Much has happened in the past year— from the long road to Brexit, then Covid-19 and its excruciating impact. Will the UK remain a top investment destination? Does a compelling reason to invest in UK property still exist?
At 23:00 GMT on 31 Dec 2020, the UK officially left the EU after finally agreeing to a deal.
The three and a half years leading to Britain’s exit from the 27-member bloc has been tumultuous, to say the least.

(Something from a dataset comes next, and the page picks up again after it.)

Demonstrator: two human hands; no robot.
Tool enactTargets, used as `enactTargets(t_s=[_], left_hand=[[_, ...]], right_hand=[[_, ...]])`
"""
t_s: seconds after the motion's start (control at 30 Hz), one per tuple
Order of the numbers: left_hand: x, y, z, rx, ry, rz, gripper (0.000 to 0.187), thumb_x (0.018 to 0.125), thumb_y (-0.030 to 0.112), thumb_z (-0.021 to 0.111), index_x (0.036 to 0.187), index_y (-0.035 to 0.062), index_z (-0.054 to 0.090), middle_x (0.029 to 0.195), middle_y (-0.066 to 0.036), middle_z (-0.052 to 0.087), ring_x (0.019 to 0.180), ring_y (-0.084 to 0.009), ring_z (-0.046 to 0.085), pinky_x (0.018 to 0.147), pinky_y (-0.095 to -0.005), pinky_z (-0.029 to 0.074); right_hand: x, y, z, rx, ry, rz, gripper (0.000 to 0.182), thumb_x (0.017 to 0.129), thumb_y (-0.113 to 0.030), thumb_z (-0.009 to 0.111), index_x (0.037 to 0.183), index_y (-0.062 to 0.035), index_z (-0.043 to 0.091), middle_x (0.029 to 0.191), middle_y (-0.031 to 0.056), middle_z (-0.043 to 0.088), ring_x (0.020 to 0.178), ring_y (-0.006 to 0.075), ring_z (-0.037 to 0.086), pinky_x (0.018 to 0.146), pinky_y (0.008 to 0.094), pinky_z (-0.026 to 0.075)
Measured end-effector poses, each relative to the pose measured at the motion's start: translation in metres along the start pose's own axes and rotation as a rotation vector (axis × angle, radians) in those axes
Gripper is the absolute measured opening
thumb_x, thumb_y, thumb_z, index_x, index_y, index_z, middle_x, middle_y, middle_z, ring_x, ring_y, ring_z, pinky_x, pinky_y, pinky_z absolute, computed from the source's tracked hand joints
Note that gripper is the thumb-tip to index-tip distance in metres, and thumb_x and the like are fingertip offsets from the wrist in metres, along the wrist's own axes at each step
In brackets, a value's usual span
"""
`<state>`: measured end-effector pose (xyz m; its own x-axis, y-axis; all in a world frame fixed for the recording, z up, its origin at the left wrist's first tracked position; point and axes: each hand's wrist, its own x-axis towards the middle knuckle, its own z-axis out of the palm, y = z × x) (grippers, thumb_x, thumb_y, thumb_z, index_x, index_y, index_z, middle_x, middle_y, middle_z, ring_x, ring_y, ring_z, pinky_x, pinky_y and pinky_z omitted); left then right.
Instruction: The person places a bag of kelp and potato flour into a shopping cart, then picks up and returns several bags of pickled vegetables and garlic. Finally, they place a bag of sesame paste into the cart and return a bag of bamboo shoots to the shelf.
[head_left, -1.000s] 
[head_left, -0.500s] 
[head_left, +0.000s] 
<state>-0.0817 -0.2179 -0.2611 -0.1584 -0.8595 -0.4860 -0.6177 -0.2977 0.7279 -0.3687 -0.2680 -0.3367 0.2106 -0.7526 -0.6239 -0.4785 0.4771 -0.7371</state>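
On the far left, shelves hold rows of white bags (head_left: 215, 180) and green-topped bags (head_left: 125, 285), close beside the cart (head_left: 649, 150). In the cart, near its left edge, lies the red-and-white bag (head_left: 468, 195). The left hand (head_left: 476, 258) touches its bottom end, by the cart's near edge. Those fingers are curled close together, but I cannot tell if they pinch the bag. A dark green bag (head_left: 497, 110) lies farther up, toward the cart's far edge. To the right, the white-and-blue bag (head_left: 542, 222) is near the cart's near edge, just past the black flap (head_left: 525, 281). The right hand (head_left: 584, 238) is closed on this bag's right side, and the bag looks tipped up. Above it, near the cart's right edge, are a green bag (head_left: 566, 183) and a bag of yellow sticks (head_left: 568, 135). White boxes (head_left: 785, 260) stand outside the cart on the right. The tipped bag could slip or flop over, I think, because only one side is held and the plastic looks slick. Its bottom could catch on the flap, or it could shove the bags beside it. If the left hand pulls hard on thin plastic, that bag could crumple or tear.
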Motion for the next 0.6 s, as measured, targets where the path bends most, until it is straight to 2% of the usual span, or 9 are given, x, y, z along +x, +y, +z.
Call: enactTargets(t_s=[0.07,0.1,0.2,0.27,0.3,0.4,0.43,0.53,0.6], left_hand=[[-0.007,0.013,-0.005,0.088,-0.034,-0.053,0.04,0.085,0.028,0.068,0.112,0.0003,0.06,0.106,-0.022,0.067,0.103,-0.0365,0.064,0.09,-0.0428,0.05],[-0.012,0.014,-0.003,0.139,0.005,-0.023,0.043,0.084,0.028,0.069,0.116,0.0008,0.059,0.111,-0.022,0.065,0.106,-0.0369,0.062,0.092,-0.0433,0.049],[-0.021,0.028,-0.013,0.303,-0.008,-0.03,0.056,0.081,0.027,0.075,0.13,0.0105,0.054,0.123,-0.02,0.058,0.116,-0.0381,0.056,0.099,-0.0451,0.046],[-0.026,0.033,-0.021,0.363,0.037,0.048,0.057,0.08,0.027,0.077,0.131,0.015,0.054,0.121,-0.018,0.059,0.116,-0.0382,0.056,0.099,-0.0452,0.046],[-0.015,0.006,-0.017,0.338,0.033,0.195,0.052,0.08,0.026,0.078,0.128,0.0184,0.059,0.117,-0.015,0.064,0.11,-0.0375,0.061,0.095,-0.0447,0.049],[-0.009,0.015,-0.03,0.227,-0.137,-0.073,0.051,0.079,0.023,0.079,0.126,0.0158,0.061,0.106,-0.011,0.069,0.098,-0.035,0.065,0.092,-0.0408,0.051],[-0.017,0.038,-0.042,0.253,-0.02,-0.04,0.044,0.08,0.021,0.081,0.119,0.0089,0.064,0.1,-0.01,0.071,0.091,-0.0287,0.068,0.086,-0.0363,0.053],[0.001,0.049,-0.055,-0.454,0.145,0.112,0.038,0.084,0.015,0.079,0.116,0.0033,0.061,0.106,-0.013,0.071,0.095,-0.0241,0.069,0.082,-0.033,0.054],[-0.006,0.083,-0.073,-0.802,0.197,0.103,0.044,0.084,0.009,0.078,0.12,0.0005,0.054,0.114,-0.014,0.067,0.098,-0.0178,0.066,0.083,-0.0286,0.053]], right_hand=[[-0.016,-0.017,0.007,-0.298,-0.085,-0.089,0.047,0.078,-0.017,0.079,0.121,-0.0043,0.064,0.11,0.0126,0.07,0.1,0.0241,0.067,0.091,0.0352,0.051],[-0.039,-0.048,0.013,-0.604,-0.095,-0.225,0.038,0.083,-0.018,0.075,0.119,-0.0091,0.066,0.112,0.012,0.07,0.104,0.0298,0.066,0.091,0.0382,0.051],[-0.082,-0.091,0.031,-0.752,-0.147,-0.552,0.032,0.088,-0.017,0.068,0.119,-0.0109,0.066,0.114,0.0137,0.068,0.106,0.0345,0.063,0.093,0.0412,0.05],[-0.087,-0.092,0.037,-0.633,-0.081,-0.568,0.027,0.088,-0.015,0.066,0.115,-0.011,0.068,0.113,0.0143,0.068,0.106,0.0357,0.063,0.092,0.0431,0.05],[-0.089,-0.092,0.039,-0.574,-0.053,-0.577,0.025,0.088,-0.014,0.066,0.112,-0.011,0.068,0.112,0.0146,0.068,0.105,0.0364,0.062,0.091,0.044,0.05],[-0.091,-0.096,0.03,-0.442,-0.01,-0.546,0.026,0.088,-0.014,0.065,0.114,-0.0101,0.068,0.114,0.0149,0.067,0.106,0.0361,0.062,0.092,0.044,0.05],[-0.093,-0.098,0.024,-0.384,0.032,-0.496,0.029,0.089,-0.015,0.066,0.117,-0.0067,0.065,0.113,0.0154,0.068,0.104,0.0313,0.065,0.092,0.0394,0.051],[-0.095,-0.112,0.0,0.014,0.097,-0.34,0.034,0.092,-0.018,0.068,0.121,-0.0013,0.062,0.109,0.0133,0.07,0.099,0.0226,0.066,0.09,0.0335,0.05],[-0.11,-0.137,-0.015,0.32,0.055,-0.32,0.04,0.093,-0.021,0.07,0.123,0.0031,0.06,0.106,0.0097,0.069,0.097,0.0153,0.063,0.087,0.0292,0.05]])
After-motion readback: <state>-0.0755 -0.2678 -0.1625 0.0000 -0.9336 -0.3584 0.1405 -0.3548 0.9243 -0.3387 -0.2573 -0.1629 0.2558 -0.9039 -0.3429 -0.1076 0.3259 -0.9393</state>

The announcement of the EU Referendum in 2016 had led to political and economic tremors, with Britain enduring 2 General Elections and 3 Prime Ministers.
Productivity took a hit as a result of trade and other policy uncertainties, and the value of the sterling plunged to its lowest rates in years; yet growth stayed positive, albeit at a slower rate.
Then came Covid-19. The UK—along with the world’s top developed economies like the US, Canada and Germany—entered a recession for the first time in 11 years.
Economic Performance: Recovery Continues
In spite of Brexit, the UK ranked #2 for overall foreign direct investment (FDI) in Europe, demonstrating its resilience. It maintained its position as the #1 destination for financial services (FDI) in Europe, attracting more investment than France and Germany combined.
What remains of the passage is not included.